We have to choose now with whether or not we want religion, that is this thing that binds us together, that is somehow or other genetically wired in us, that, that Aristotle talks about, that all the churches talk about. Or do we want denominationalism. What, what church, what religion do we want? Do we want the religion of the Crusades and the Inquisition and the witch burnings and segregation and slavery and the oppression of women and Puritanism that led to Prohibition, that didn't last because it was somebody's creed imposed on everybody else's creed? Or do we want the religion of the peace movement that Jesus talked about, and the, the labor movement and the civil rights movement.
Except that the people behind slavery were specifically not the "Puritans"/evangelicals/"religious right." The "religious right" were the abolitionists, against slavery. And from the evangelical abolitionist movement rose the women's suffrage movement, too. And, of course, the prohibition movement.

Chittister tries to lump views together -- being pro-slavery/anti-women, and being for prohibition (or for the conditions that led to it) -- that were, in fact, on opposite sides. Charles Finney founded the modern evangelical/"religious right" movement in the 1800s (although at the time, they were basically on the left, of course).
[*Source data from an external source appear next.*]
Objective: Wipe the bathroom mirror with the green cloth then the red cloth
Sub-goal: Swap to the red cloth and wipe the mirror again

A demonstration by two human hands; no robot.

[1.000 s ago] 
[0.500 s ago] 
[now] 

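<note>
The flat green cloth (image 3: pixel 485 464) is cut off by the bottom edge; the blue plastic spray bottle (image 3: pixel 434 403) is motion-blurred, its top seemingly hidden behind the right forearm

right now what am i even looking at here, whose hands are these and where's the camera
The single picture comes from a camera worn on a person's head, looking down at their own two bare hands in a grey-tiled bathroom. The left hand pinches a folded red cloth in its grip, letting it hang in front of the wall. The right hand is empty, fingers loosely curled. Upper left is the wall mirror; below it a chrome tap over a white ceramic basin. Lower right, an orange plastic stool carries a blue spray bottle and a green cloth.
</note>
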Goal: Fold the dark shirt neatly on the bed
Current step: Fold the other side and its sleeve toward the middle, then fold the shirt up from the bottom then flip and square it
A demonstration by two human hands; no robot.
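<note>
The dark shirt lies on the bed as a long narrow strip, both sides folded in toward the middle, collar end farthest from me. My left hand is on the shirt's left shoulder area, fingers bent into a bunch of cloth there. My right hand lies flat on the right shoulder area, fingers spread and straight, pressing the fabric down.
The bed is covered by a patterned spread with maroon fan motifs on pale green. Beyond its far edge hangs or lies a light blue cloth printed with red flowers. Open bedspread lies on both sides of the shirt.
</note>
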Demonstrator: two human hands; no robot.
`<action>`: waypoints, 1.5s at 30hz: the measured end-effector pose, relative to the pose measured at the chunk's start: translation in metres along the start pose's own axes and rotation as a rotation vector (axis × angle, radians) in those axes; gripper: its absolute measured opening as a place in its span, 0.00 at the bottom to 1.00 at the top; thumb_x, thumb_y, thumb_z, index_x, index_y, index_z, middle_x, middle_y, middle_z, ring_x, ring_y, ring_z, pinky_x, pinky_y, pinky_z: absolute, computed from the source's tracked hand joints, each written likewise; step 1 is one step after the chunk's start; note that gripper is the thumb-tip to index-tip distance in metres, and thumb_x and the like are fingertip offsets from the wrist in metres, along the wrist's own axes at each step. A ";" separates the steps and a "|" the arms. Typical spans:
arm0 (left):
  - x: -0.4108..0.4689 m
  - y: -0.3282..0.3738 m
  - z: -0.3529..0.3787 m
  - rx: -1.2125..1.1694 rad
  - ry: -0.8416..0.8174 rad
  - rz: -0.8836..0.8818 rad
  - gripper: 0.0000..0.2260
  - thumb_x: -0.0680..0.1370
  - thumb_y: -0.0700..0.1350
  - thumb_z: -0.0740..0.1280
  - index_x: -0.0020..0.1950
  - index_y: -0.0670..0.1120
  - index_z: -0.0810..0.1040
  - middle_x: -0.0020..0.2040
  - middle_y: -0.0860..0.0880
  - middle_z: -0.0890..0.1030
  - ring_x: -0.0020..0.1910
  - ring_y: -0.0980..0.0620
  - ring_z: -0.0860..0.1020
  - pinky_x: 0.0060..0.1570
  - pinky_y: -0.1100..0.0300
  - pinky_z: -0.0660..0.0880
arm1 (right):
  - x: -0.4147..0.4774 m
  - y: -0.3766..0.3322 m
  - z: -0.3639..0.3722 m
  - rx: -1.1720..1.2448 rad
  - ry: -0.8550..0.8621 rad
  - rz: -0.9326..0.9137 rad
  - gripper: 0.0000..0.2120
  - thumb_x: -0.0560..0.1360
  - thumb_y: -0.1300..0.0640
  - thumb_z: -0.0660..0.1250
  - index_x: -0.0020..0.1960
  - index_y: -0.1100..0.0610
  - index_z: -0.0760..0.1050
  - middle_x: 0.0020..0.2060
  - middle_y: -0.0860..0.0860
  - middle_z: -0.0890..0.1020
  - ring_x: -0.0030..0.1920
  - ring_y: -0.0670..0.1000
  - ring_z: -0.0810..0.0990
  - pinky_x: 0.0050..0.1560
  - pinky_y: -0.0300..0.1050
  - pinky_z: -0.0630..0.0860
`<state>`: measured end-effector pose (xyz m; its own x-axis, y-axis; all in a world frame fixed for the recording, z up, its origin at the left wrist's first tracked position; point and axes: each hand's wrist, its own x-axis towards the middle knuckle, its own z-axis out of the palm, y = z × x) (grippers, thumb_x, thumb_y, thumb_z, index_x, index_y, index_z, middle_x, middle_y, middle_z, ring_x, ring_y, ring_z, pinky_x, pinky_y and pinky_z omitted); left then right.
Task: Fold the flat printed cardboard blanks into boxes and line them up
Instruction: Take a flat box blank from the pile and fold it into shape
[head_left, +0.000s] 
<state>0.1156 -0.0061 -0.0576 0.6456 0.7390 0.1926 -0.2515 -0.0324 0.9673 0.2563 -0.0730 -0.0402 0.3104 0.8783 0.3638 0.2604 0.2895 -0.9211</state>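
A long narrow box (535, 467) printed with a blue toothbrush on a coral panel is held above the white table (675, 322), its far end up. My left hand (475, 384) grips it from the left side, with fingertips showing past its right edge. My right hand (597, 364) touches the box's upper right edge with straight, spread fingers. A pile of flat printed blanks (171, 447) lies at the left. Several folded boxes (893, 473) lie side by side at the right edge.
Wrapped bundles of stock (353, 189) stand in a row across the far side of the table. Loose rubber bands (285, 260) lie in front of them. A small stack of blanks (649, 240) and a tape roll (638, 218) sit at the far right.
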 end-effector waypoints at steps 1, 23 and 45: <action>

Finney's main cause was abolition, and that same movement grew to push other societal reforms, including women's rights and prohibition of alcohol. So were those people evil Puritans or peaceful followers of Christ and supporters of civil rights?

She talks about forcing creeds on people. Slavery was pushing somebody's creed on everybody else's creed. So was segregation, so was oppression of women, so was prohibition. But so was abolition. It just so happens that Chittister likes abolition -- as do we all -- so therefore she doesn't consider it "pushing" anything, but Finney and co. were all about pushing their creed on everyone else: some of it we like, some of it we don't.

History, unfortunately, does not fall into a neat little package as Chittister wants it to, with the good guys on one side and the bad guys on the other.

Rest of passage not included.